They were already insane, and they were already violent.
Then they were told they couldn't smoke cigarettes.
And yet, to the surprise of some patients and staff members alike, the roof has remained squarely in place over the Clifton T. Perkins Hospital Center, Maryland's hospital for the criminally insane that went smoke-free nearly three weeks ago.
"Nobody went bananas," said Nathan Bergstein, a manic-depressive who has been forced to give up a two-pack-a-day habit he enjoyed for 30 years.
The ban has left Mr. Bergstein, 43, free of the chest pains that had bothered him. But it has also left him, like other smokers at the hospital, frustrated and hurt. Calling cigarettes a rare source of "solace in a grim and lonely place," Mr. Bergstein unsuccessfully sought an injunction to overturn the smoking prohibition. Other patients have launched petition drives or berated hospital officials for depriving them of their smokes.
Smoking, insisted one woman patient, who did not want to be identified, "is a coping mechanism" for Perkins patients.
"For many of the patients, they no longer have family or friends or any life at all outside the hospital," she said. "Cigarettes were their best friends."
Still, much to the pleasure of Perkins officials, violence has decreased since the smoking ban began, and patients have not needed more medication to cope with it.
"It's been amazing," said acting Superintendent Christiane Tellefsen, who ordered the smoking prohibition. "Some of the patients were angry, very angry, but they didn't act out, which is very interesting because these are patients who are here because they did act out."
Perkins adopted the ban Jan. 8 to comply with national regulations that give all U.S. hospitals until 1994 to prohibit smoking or risk losing their accreditation. The state's other psychiatric hospitals are also adopting non-smoking policies.
While most doctors applaud smoking bans at general hospitals, some are ambivalent about depriving mental patients of their cigarettes. And a few believe that the criminally insane, who aren't allowed to go outside to smoke, have been selected for special punishment.
"If I had to quit cold turkey, it might drive me crazy, and these people are already there," said Andy Penn, a lawyer with the Maryland Disability Law Center, which represents Perkins patients in grievances, including one filed against the smoking ban.
Smoking, Mr. Penn said, occupies a place of special importance for patients at Perkins, who in the past received cigarettes as rewards for good behavior. "This is home for them and what a home it is," he said. "Smoking is one of their major activities. It provides some kind of relief for people in miserable straits."

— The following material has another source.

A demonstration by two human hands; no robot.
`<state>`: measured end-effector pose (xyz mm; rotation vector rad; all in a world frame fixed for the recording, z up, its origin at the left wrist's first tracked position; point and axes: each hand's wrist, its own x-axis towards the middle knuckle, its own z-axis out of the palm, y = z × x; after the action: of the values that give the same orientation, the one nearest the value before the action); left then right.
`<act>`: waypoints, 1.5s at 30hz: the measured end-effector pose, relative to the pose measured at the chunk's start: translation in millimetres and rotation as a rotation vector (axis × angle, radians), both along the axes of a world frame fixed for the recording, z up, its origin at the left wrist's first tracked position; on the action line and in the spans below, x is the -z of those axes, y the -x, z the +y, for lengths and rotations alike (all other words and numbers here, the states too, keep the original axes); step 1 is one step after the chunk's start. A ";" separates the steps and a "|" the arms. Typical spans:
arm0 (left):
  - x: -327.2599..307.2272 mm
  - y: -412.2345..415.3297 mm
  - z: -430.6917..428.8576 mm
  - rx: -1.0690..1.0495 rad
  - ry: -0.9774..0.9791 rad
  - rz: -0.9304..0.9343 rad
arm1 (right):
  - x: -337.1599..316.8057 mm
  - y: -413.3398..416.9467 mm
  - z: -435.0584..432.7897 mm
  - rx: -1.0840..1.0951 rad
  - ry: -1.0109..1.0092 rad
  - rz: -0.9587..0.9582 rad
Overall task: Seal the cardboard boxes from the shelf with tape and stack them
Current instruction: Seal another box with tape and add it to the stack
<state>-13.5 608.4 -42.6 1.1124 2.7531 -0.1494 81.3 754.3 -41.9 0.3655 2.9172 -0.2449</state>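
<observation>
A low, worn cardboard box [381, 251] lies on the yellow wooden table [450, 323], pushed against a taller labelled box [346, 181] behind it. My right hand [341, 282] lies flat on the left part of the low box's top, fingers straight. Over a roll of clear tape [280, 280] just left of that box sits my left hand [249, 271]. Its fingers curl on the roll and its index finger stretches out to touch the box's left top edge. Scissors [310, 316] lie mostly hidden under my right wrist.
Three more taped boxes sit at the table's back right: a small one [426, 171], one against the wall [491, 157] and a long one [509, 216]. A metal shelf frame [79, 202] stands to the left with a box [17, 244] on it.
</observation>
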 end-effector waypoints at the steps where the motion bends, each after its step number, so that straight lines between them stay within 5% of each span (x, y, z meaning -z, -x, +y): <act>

That is a convincing argument for some psychiatrists, who readily acknowledge the lethal quality of cigarettes. "For long-term patients, the hospital is their home, and I think it is a mistake not to allow them to smoke as they would at home," said Roger Peele, chairman of psychiatry for the District of Columbia's mental health services. "I do think there are patients for whom [withdrawal from cigarettes] would create an additional psychiatric and physiological burden."
Alexander Glassman, a psychiatrist at Columbia University and an expert on the links between nicotine and mental illness, agreed. He said that studies have found that people with a history of depression often deteriorate when they quit smoking.

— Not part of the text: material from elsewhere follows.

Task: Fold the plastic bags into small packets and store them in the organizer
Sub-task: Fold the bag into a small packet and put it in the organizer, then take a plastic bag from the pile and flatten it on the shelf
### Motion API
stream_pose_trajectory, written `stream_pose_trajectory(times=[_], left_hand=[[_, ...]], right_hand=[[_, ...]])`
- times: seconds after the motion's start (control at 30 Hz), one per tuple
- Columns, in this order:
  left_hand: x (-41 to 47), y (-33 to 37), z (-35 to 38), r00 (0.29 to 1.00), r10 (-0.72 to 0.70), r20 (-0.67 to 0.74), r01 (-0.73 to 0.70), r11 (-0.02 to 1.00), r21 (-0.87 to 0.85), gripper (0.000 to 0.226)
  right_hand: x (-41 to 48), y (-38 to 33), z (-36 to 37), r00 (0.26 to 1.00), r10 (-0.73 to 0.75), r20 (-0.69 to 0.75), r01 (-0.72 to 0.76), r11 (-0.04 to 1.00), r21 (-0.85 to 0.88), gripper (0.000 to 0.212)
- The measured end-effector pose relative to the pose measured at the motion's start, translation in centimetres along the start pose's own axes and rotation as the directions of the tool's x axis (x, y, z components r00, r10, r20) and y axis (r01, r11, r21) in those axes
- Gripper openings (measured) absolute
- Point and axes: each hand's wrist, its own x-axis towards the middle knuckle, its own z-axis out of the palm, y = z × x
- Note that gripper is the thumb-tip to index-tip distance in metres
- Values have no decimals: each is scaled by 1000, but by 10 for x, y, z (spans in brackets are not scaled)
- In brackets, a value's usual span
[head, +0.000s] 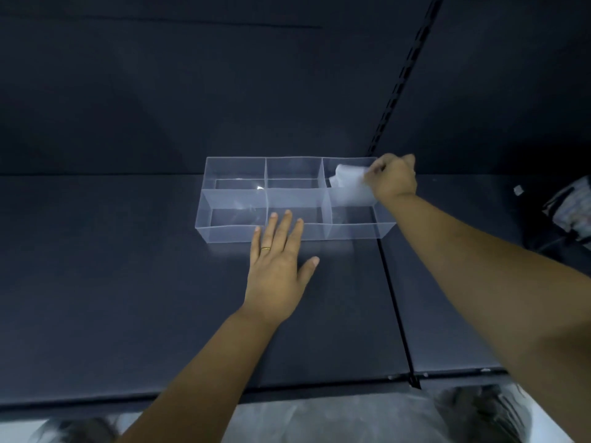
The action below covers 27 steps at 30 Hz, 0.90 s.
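Note:
A clear plastic organizer (pixel 204 203) with several compartments in two rows sits on the dark shelf. My right hand (pixel 391 179) reaches over its far right compartment and pinches a folded white plastic bag packet (pixel 350 187), which hangs partly inside that compartment. My left hand (pixel 276 263) lies flat with straight fingers, its fingertips against the organizer's near wall at the middle. The other compartments look bare.
The dark shelf surface (pixel 128 282) has a seam (pixel 395 298) running front to back under my right arm. A slotted upright rail (pixel 399 78) rises behind the organizer. A crumpled bag (pixel 569 206) lies at the far right. More plastic (pixel 319 420) shows below the shelf's front edge.

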Motion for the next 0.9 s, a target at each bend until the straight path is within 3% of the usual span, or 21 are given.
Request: stream_pose_trajectory(times=[0.1, 0.23, 0.33, 0.4, 0.5, 0.57, 0.63, 0.7, 0.77, 0.83, 0.9], left_hand=[[-36, -6, -3, 998, -69, -4, 69, 998, -1, 66], [-102, -29, 3, 970, -230, 79, 224, 972, 71, 65], [-154, -45, 7, 939, -325, 110, 315, 944, 100, 65], [-178, -50, 9, 934, -334, 125, 317, 938, 140, 67], [-188, -55, 10, 923, -340, 182, 316, 937, 148, 69], [-186, -59, 10, 911, -345, 226, 320, 937, 140, 71], [-184, -63, 10, 900, -347, 263, 313, 935, 163, 72], [-185, -63, 11, 897, -341, 281, 300, 937, 182, 72], [-184, -62, 11, 900, -336, 279, 294, 939, 179, 71], [-182, -63, 9, 895, -340, 288, 300, 938, 172, 72], [-181, -63, 6, 882, -346, 320, 302, 936, 182, 73]], right_hand=[[-45, -1, -20, 994, -95, -45, 101, 985, 139, 14], [-168, 5, -29, 947, -313, -75, 322, 915, 245, 6], [-280, 25, -15, 853, -498, 159, 451, 855, 256, 21], [-335, 50, 2, 771, -506, 387, 497, 858, 131, 22], [-378, 97, 10, 708, -264, 655, 551, 787, -278, 38], [-384, 117, -4, 781, -187, 595, 521, 720, -458, 48], [-379, 133, -16, 877, -292, 382, 467, 704, -534, 48], [-368, 145, -33, 957, -227, 183, 291, 760, -581, 51], [-354, 152, -49, 993, 73, 97, -3, 814, -580, 59], [-347, 159, -62, 924, 334, 186, -177, 805, -566, 52], [-343, 157, -73, 840, 371, 396, -215, 898, -385, 29]])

"There's reason to suspect that nicotine withdrawal may make symptoms worse," said Dr. Glassman, who runs a smoking cessation clinic at New York Psychiatric Hospital. "That should have been studied before a ban was instituted."
The rate of nicotine addiction is much higher among psychiatric patients than in the general population. Michael P. Resnick, director of psychiatric education at Providence Medical Center in Portland, Ore., said that slightly more than a quarter of all American adults smoke but that three out of four hospitalized psychiatric patients smoke.
"They use it as self-treatment," said Dr. Resnick. "It calms their anxiety, increases their concentration" and moderates their behavior."
That does not mean, however, that he opposes a smoking ban. His own research, he said, has proved that psychiatric patients XTC can give up cigarettes without severe reactions.
"Yes, cigarettes may be a cheap, available means of calming patients," he said, "but I'm hard-pressed to accept that it is better to provide cigarettes than it is to give patients active treatment. If you treat depression with nicotine and the patient dies of lung cancer, you haven't done a lot of good."
Dr. Tellefsen and other psychiatrists who support a smoking ban insist that smoking is an addiction that must be broken like any other addiction. "We have patients who are alcoholics, and we don't give them alcohol," she said. "We have patients who come here addicted to cocaine, and we don't give them cocaine."